QEC 101

Lab 5- $T$ gates and Magic State Distillation

Fault tolerant quantum computing (FTQC) requires a universal gate set from which any quantum algorithm can be implemented. The T-gate is a challenging gate to implement fault tolerantly, yet holds the key to unlocking the power of quantum computing.

A common procedure for producing T-gates is called magic state distillation (MSD), and will likely consume the lion's share of the resources necessary to realize FTQC. Much quantum research is currently directed at finding ways to efficiently implement MSD.

In a recent paper titled Experimental Demonstration of the Logical Magic State Distillation, researchers from QuEra, MIT, and Harvard showcased MSD on QuEra's neutral atom quantum processor.

Prerequisites:

If you have completed the previous labs in this series (1-4), you should have a good foundation for the basics of QEC and the fundamentals of stabilizer codes, and have already coded up the Steane code which is used in the QuEra MSD implementation.

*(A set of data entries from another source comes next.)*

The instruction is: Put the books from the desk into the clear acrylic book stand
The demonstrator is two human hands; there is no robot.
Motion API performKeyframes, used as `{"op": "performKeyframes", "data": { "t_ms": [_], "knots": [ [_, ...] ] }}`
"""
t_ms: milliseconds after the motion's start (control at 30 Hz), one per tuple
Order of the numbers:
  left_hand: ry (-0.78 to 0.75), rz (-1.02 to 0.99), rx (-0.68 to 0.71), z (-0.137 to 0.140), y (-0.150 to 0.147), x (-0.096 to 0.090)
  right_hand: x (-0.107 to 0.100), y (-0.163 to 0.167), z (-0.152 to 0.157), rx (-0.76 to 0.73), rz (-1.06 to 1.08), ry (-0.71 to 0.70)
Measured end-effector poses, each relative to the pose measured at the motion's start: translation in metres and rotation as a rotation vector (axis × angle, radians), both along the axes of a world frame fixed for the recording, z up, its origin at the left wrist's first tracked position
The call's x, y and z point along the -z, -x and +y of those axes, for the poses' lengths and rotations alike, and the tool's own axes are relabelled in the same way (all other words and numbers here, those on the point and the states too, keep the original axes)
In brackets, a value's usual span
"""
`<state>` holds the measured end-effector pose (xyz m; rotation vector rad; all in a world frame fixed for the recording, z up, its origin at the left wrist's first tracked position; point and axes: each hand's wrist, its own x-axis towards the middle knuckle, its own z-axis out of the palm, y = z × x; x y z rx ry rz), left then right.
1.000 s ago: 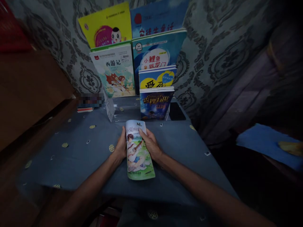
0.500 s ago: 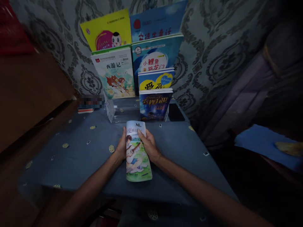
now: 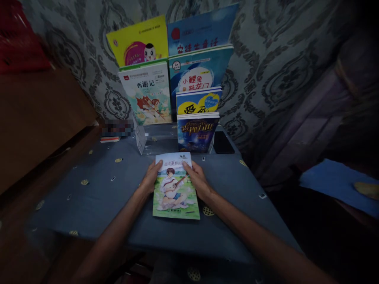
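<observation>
Between my hands is a book (image 3: 175, 189), its cover facing up, with a drawing of a seated figure playing a guitar on grass. My left hand (image 3: 151, 175) grips its upper left edge, thumb on the cover. At the upper right edge my right hand (image 3: 199, 177) holds it the same way; the fingers beneath are hidden. Just beyond stands a clear display rack (image 3: 141, 142) with several books in tiers. A dark blue book (image 3: 197, 134) is in its front right tier, and a white and green book (image 3: 148, 94) leans at the left.
A grey-blue patterned cloth covers the table (image 3: 118, 189). A black phone (image 3: 223, 142) lies right of the rack, and a small stack of books (image 3: 110, 139) lies left. Patterned wallpaper (image 3: 257, 71) rises behind. A blue cloth (image 3: 334, 181) is at the far right.
The book was bent and turned partly sideways; now its front cover lies flat and fully toward me. My left thumb has come onto the cover. The view has shifted slightly.
</observation>
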<state>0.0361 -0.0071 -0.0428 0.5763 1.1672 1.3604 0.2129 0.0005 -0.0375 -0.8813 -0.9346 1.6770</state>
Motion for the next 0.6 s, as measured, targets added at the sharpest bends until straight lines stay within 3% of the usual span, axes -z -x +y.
{"op": "performKeyframes", "data": {
  "t_ms": [200,333,433,600],
  "knots": [
    [-0.117,0.404,0.025,0.004,0.011,0.011,0.017,-0.013,0.012,0.036,-0.104,0.007],
    [-0.276,1.074,0.034,-0.006,0.013,0.002,0.019,-0.020,0.018,-0.022,-0.172,0.035],
    [-0.351,1.519,0.090,-0.021,-0.002,-0.013,0.015,-0.024,0.020,-0.076,-0.187,0.086],
    [-0.302,1.636,0.343,-0.042,-0.049,-0.032,0.013,-0.023,0.021,-0.094,-0.187,0.111]
  ]
}}
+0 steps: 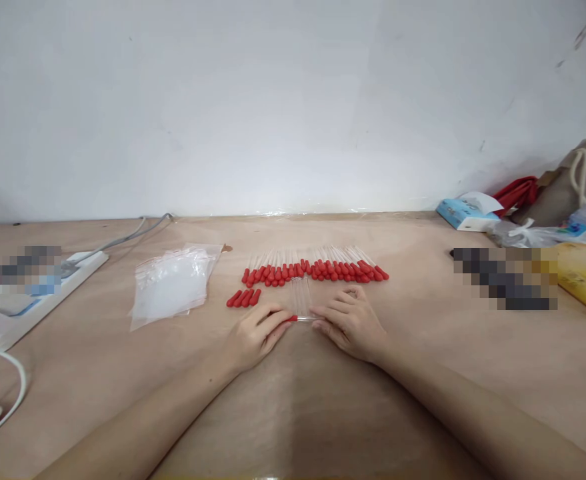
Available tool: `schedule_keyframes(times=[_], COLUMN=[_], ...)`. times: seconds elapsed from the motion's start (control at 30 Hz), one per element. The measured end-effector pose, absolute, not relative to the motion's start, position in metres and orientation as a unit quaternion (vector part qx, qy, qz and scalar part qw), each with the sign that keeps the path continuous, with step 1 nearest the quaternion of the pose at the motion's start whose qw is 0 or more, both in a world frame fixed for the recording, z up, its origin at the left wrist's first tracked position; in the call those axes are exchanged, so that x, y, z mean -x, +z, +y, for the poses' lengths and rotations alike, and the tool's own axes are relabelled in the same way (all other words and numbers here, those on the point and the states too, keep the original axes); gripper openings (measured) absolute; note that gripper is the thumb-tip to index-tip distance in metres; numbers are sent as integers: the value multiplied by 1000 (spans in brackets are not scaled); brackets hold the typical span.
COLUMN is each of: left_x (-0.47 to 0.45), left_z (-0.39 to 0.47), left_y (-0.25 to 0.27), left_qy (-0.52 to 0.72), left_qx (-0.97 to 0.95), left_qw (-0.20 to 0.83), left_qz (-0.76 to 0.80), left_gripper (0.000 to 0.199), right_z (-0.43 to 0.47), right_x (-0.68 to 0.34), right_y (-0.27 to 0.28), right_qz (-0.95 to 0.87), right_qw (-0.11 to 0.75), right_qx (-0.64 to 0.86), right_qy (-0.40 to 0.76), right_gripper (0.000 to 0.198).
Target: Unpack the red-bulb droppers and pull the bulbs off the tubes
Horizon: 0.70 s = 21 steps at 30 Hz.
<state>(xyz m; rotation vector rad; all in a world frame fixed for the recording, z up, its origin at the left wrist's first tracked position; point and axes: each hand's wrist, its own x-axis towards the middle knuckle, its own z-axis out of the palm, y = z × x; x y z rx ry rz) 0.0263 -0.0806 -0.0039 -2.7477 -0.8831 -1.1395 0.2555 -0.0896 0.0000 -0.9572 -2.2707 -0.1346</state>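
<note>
Head view: fingers of the left hand (pixel 253 335) pinch a red cap (pixel 291 319) at one end of a clear tube (pixel 305 319); those of the right hand (pixel 353 325) grip the other. Beyond lie bare tubes (pixel 301 297) and four loose caps (pixel 245 298) (seemingly what's left); farther back on the bench (pixel 243 427), many capped tubes (pixel 319 269) look done.

From the wearer's head, the single view looks forward and down along both forearms (pixel 173 413) to the left hand (pixel 255 337) and right hand (pixel 350 323), fairly near, across the worktop (pixel 97 373) to the pale wall (pixel 293 107) behind.
</note>
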Motion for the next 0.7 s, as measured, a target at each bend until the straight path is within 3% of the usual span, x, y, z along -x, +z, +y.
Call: schedule_keyframes(times=[0.4,0.7], left_x=[-29,1], left_z=[-81,-81], left_y=[4,3], left_qy=[-266,-325], left_qx=[913,888], left_qw=[-49,-26], left_qz=[-304,-325], left_gripper=[14,11], right_z=[-98,-93], right_x=[-250,-285], right_y=[2,-2], right_qz=[-881,-845], right_qw=[342,368], right_qx=[324,385], right_qy=[-36,-49], right_gripper=[23,18])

This lab will introduce the importance of T-gates, how MSD works, and allow you to implement a version of it yourself.

The list below outlines what you'll be doing in each section of this lab:

• 5.1 Learn about the Clifford + $T$ gate set.

• 5.2 Learn how fault tolerant $T$ gates are applied.

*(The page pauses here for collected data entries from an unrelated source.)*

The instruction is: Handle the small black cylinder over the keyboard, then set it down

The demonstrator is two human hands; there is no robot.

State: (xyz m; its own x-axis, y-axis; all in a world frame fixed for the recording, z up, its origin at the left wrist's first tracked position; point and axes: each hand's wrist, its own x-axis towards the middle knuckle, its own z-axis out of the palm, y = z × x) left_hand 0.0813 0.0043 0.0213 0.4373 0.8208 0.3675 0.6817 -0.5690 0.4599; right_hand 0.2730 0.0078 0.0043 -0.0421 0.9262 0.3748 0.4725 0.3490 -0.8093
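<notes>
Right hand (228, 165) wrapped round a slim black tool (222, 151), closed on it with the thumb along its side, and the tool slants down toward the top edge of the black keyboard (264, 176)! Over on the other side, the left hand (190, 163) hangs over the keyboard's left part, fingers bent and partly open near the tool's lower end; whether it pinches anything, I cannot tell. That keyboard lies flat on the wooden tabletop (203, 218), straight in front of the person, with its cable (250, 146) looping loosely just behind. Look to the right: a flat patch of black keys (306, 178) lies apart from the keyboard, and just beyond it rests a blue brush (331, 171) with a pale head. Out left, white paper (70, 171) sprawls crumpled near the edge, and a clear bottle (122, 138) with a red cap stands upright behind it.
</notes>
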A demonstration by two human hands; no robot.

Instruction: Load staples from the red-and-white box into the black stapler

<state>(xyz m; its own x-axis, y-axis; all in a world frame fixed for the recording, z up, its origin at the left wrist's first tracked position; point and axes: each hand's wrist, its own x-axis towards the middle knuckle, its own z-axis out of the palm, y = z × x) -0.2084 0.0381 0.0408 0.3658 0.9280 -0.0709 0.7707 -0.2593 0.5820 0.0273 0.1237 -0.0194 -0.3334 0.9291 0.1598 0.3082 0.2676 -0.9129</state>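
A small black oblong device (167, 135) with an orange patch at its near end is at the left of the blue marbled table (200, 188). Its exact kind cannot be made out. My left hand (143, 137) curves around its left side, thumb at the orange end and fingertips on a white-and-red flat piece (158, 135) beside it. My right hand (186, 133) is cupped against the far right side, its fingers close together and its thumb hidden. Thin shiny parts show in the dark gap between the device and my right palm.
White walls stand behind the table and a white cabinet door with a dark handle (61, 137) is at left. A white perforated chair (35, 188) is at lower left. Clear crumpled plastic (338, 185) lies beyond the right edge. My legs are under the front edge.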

• 5.3 Learn how magic state distillation works.

• 5.4 Learn how QuEra performed MSD in their recent experimental paper.

• 5.5 Write a CUDA-Q code to perform MSD distillation.

Terminology and notation you'll use:

• universal gate set, T-gates, transversal gates

• Eastin-Knill Theorem

• magic state, magic state distillation, [[5,1,3]] code.

• color code

To get started, run the cell below to install the prerequisite libraries and then restart the kernel.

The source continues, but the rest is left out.